Within the data below, find the string "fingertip" and return each line where it occurs.

Entries taken from a collection:
──────────

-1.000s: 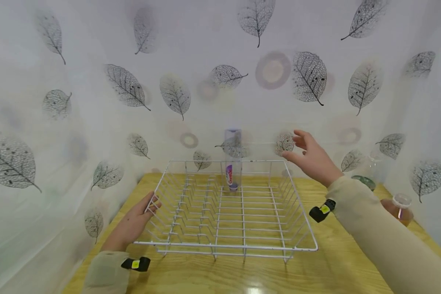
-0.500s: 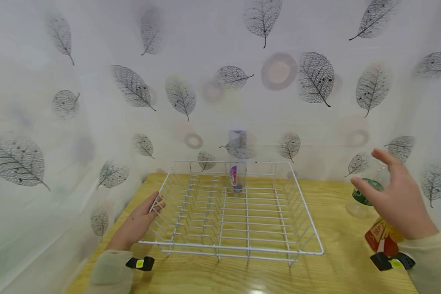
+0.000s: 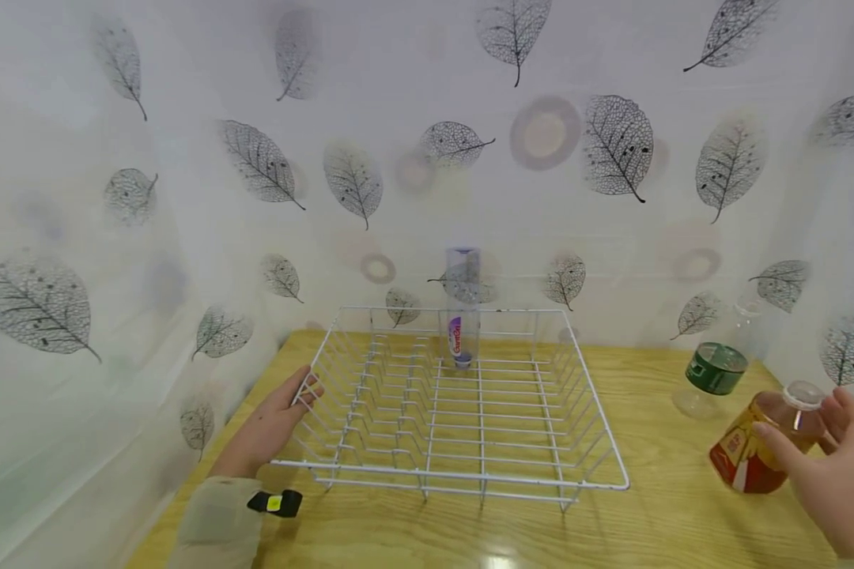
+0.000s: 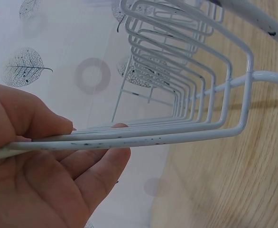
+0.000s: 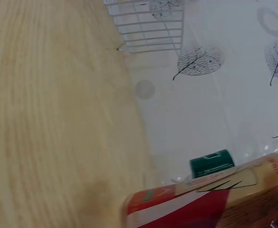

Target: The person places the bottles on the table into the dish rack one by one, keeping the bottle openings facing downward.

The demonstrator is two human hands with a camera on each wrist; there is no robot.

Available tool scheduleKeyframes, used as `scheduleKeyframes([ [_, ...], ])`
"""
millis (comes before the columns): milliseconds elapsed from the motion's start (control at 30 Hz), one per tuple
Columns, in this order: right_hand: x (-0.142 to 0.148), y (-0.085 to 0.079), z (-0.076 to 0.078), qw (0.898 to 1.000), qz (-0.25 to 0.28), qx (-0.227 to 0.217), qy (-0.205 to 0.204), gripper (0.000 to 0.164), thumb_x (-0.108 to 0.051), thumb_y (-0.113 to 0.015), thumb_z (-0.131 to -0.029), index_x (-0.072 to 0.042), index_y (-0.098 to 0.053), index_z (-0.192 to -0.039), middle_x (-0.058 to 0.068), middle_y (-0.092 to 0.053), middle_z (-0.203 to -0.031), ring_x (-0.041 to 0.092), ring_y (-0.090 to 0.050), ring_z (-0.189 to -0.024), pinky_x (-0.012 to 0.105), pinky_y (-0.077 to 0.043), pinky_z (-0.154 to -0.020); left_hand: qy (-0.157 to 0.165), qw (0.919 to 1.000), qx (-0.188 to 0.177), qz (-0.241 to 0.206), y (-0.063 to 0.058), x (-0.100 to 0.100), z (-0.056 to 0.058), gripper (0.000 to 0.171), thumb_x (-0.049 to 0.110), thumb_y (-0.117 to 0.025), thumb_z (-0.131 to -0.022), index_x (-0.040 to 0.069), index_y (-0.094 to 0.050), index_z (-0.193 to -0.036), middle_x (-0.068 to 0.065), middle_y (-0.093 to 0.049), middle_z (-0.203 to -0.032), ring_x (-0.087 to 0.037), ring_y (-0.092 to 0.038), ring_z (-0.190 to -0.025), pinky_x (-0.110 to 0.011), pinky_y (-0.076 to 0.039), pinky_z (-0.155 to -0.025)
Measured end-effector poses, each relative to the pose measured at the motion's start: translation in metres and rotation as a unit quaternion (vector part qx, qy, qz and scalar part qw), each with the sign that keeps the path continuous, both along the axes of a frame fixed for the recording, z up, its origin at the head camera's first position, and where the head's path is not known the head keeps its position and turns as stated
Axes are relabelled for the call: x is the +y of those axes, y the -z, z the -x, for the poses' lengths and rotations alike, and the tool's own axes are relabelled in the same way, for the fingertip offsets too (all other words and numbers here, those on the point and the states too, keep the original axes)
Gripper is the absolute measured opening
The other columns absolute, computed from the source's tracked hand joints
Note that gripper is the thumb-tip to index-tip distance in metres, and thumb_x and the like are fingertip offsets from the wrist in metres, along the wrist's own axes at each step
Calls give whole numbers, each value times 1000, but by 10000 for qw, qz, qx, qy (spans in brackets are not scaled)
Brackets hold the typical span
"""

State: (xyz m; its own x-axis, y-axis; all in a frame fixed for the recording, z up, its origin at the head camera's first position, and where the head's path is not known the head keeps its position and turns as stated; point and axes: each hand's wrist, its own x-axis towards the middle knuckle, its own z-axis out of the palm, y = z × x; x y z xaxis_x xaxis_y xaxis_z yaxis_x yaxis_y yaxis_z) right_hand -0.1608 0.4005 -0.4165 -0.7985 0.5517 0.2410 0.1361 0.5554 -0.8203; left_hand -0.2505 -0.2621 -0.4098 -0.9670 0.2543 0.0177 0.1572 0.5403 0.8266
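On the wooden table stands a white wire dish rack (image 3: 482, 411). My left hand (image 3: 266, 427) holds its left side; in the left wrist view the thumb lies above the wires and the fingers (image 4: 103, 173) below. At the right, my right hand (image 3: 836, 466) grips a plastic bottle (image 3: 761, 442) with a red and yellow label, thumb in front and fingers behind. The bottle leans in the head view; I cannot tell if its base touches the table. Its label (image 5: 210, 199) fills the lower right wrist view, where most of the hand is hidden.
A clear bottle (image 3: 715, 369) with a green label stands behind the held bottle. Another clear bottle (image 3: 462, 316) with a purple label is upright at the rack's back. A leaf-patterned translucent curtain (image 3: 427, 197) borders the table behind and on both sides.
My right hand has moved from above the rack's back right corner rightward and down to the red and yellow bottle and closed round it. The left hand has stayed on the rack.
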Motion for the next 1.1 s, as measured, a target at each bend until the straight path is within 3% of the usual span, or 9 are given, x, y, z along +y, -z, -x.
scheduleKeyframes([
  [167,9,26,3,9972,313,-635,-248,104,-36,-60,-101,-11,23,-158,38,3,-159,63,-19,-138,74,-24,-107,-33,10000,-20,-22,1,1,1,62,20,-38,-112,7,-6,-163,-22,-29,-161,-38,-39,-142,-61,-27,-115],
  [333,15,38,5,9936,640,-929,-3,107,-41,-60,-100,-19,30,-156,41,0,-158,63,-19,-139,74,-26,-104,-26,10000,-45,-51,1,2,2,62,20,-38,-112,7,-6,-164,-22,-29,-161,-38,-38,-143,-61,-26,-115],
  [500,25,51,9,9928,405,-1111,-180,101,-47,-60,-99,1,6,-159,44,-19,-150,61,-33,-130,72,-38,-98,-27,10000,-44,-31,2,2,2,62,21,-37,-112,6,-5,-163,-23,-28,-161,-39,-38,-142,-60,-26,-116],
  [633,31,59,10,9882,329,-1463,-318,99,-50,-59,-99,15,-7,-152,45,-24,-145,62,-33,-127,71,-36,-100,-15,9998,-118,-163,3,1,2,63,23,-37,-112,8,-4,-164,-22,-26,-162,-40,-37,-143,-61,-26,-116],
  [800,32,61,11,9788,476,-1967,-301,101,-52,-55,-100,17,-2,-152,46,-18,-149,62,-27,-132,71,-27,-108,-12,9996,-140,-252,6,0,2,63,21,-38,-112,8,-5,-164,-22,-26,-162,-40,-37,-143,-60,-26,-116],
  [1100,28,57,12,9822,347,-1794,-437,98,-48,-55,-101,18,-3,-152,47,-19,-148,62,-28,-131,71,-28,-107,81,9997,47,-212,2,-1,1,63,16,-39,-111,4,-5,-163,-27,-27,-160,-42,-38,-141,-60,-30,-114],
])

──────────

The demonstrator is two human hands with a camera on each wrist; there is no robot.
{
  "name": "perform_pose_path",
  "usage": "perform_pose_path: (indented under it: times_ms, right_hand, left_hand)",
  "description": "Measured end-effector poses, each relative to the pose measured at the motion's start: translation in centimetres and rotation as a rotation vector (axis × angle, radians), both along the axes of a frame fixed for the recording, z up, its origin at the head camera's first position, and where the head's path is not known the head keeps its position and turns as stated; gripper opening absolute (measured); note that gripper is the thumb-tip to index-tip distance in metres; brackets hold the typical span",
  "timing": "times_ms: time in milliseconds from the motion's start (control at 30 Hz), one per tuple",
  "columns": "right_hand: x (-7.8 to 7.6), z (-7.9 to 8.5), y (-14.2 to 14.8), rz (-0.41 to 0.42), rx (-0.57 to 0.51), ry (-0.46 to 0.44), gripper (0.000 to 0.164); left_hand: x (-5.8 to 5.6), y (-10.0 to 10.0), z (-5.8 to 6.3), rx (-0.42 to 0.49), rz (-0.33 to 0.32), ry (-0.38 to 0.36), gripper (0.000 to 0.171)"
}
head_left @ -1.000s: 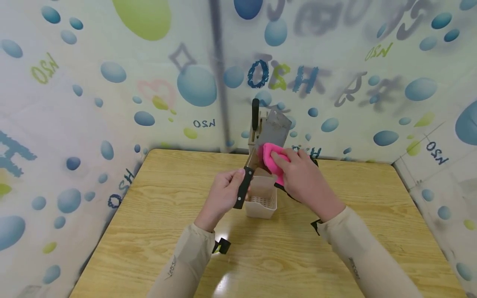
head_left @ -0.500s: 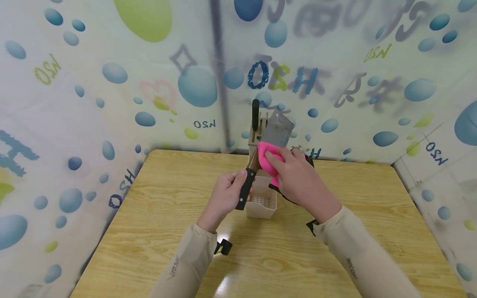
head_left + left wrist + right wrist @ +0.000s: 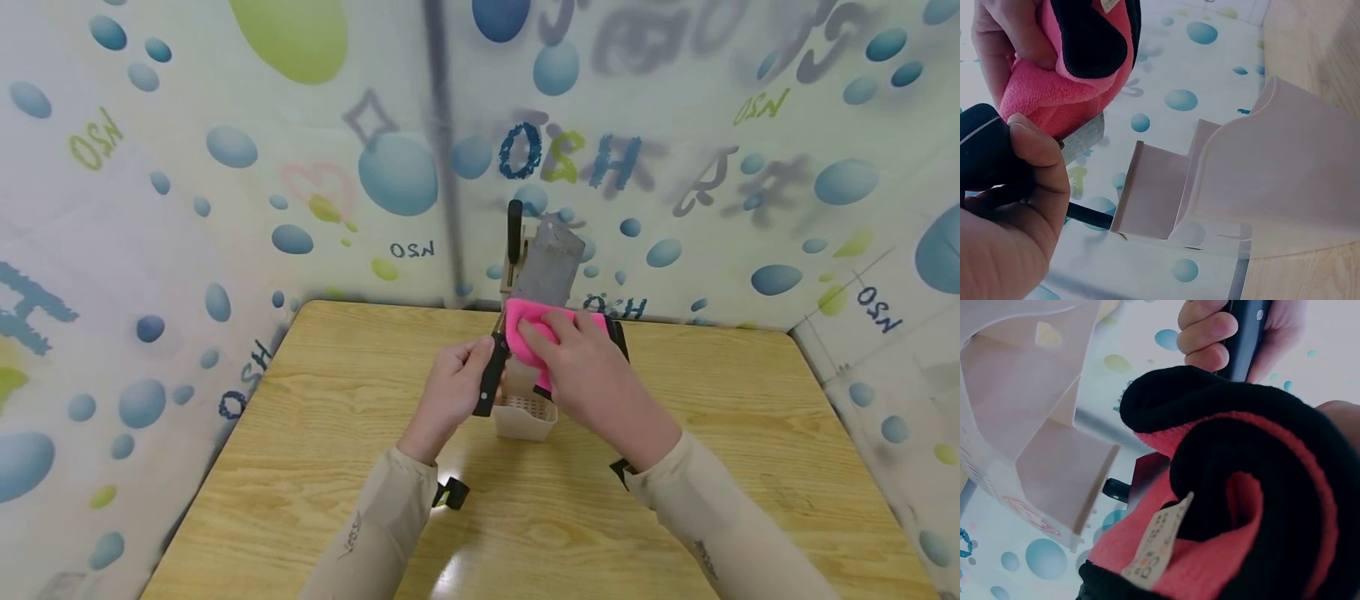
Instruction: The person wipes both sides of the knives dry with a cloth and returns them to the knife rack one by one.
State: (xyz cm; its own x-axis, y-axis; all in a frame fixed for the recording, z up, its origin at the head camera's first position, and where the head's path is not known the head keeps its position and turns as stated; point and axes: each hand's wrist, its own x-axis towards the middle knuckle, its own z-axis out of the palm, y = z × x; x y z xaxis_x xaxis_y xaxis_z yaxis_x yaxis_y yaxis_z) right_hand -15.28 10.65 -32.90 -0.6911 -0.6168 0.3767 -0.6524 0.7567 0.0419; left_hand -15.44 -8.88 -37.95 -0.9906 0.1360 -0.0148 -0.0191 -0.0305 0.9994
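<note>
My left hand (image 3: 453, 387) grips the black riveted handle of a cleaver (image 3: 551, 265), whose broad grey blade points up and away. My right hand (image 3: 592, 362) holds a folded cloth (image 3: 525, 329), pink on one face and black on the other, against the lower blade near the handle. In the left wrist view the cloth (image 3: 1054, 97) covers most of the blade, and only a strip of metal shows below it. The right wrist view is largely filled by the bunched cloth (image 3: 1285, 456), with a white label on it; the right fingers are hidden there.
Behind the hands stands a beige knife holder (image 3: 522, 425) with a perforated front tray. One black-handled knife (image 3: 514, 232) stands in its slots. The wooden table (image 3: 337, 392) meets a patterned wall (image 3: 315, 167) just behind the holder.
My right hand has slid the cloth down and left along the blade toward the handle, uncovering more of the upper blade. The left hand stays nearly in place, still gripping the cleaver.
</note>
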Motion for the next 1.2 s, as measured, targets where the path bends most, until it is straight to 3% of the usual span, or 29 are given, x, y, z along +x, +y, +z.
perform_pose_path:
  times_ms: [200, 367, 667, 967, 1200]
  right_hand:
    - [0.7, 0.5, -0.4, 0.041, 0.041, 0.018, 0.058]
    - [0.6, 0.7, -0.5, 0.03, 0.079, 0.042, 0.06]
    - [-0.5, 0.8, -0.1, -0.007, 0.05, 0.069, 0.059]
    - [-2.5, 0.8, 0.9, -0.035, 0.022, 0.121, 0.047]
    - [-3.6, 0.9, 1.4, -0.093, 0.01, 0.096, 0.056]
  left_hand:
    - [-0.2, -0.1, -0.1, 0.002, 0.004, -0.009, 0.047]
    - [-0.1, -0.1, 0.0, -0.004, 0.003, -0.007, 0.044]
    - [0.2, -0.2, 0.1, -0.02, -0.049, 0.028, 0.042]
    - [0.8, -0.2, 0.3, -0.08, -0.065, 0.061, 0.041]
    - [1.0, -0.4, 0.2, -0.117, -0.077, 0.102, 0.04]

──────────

SOLUTION BELOW
Axes are relabelled for the call: x is the +y of those axes, y the -z, z the -x, for the poses' lengths and rotations alike, and the tool's own axes are relabelled in the same way, for the fingertip offsets too (all other words and numbers here, those on the point and the states too, keep the original axes)
Note that gripper is the thumb-tip to index-tip distance in metres, and thumb_x and the like are fingertip offsets from the wrist in metres, along the wrist's own axes at each step

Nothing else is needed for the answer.